In other words, you don't need infinite live cells. You just need infinite space into which your two finite patterns can move.

So the first step in building a Turing machine in this CA is to discover whether it is possible to have some pattern that oscillates in place, but when hit by some type of spaceship from a given direction, will interact with it and move slightly toward the direction the spaceship came from. And if there's another spaceship that would make it move slightly further away. Is this possible?
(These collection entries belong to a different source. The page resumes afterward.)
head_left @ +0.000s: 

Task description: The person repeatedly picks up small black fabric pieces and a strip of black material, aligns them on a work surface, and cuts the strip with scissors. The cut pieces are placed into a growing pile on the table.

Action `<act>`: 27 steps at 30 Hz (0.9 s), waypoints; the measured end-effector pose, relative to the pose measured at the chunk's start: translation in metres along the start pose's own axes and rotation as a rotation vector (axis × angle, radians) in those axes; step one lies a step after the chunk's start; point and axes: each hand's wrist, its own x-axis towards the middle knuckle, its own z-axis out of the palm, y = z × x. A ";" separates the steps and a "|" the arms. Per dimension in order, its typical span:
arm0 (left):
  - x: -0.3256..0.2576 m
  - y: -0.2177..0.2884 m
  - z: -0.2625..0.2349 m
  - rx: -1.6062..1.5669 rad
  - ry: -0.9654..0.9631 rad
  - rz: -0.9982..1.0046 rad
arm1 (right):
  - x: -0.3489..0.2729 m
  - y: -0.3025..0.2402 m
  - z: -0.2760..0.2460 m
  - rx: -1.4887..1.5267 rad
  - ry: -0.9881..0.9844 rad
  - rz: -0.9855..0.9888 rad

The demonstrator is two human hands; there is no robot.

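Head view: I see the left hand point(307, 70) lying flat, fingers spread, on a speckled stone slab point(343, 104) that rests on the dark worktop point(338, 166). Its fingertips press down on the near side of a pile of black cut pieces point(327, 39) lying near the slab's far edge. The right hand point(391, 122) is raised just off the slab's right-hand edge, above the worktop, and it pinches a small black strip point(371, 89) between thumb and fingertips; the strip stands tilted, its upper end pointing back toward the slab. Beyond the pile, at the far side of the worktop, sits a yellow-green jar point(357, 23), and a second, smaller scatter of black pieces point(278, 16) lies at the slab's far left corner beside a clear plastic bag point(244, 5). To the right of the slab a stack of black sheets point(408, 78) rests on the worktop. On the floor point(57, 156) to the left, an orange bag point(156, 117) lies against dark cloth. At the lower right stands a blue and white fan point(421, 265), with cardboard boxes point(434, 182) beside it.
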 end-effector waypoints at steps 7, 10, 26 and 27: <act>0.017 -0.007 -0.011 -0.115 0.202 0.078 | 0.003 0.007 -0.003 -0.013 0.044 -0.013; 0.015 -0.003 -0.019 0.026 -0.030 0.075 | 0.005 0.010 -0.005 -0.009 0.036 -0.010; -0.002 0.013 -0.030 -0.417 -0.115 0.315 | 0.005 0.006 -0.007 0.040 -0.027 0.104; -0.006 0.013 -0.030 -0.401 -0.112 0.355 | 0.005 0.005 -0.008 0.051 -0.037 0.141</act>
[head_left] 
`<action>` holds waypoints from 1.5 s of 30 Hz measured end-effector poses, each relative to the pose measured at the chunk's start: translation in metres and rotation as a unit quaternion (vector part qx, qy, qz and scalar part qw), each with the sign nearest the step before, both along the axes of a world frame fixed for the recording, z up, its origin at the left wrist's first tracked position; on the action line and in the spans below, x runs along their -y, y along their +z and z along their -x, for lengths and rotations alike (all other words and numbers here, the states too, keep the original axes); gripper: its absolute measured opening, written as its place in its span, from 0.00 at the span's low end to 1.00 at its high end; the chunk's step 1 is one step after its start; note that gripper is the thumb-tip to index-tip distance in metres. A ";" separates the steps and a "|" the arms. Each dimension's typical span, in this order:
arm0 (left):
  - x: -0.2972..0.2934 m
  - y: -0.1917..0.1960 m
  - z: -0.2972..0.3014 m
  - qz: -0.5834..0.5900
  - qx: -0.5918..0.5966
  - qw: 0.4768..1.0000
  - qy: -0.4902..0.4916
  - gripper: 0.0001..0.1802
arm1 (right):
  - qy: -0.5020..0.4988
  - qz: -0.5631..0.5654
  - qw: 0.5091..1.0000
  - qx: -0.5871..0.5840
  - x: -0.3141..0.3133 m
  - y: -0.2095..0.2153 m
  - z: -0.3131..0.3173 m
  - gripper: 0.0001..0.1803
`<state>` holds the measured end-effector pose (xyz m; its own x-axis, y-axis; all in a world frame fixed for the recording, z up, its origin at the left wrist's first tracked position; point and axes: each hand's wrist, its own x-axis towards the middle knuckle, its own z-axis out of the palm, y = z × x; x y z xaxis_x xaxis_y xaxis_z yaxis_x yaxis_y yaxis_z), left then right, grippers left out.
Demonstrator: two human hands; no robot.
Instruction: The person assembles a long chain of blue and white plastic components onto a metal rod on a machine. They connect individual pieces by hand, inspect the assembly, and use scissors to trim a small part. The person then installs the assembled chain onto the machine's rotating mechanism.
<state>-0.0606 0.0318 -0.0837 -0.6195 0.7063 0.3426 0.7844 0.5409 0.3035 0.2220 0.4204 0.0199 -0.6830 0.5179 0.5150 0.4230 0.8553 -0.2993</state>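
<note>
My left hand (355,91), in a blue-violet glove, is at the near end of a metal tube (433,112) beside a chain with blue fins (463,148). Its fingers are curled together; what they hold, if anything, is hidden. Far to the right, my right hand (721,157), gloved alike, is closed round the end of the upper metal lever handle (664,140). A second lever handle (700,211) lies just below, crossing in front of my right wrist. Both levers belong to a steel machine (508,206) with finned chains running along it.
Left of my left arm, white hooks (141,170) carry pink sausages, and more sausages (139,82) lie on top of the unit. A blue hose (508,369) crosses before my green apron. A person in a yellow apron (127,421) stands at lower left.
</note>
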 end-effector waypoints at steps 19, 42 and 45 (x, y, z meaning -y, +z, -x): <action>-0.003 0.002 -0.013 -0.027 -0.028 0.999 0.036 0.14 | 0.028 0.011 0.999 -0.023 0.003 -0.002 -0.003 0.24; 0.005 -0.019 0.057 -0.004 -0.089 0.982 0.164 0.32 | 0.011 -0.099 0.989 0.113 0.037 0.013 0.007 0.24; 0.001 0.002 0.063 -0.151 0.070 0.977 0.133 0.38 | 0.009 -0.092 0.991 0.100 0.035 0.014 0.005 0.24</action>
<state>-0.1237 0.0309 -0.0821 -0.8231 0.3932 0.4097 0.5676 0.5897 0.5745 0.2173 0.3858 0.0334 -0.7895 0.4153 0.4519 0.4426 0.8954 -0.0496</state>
I'm now very curious: is this CA Turing complete?
Anonymous said…
So if you actually built a universal Turing machine this way, you'd start out with a standard pattern in a small area that is the FSM blob and the east blob close by. And the north blob would be a standard, finite pattern that is placed 2^n cells north of the main blob. This would then act like a Turing machine that started with an infinite tape that is mostly blank except the head is at the left end of a finite region of 1s and 0s, which are the binary representation of n. So the distance of 2^n cells encodes the integer n which encodes the initial bits on the tape. And it could then act exactly like that universal Turing machine running on that tape, so it could run arbitrarily long and write an arbitrary number of bits, possibly halting, or possibly never halting, depending on the chosen n.
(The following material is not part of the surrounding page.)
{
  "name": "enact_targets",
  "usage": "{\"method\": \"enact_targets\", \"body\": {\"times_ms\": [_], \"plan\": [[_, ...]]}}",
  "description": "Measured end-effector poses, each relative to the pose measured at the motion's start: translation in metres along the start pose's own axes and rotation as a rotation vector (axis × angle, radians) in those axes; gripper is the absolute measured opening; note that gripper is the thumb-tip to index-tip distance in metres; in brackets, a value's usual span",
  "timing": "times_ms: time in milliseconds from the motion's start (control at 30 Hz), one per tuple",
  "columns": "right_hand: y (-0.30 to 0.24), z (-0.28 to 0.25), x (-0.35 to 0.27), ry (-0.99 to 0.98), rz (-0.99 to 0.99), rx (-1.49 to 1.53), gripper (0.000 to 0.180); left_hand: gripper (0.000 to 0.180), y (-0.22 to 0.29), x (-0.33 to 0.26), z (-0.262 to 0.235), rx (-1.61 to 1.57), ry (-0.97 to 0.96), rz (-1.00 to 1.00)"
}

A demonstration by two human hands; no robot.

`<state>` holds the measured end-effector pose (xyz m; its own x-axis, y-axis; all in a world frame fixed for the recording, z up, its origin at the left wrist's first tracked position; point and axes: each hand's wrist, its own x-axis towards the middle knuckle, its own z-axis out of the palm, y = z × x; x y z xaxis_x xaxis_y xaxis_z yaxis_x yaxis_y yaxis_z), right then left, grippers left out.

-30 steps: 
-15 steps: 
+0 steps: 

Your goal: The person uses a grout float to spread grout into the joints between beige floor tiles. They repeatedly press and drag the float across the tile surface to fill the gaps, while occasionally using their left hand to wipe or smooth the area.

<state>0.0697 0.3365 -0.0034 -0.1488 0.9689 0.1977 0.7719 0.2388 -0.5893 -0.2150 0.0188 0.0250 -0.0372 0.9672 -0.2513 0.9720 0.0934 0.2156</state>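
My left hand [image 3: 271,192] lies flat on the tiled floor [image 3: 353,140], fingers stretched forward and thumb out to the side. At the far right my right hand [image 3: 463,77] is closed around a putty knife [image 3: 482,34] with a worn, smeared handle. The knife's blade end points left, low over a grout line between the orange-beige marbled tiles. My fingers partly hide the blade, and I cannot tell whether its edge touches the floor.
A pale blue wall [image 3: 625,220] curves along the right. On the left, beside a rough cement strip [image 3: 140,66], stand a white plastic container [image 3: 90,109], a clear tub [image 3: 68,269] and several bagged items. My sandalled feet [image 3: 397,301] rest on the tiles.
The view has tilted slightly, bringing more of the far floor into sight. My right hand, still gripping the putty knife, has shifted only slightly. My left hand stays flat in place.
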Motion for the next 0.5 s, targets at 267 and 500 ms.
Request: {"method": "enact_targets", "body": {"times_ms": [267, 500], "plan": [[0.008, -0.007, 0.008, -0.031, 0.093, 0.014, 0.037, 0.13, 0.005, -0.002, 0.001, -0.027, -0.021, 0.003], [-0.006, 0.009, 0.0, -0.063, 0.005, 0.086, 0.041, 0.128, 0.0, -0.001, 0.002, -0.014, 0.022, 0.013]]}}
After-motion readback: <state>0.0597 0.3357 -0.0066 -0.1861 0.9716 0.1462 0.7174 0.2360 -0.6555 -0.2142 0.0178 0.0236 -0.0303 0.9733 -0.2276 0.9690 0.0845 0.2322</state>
This is exactly the proof of the Turing completness of the Game of Life that I read in the 1980s. It assumed an infinite empty universe, with a number of active cells that is always below a fixed constant, but used the distances to two remote blobs to encode an arbitrary, growing tape.

It would be very cool if that could be proved for this CA, too.
Malcolm Sharpe said…
@Anonymous, Morita recently constructed a reversible Turing machine in Double Rotate. (He formulates it as a partitioned cellular automaton, but I'm fairly sure that it's equivalent.) I think there though he handles the live cell conservation problem by initializing with infinitely many live cells (though in practice you just use as many as the amount of memory you need).

Morita, Kenichi. "Making reversible computing machines in a reversible cellular space." Bulletin of EATCS 140, no. 2 (2023).

(I would link it since the PDF is available online, but sometimes links run into trouble with spam detection.)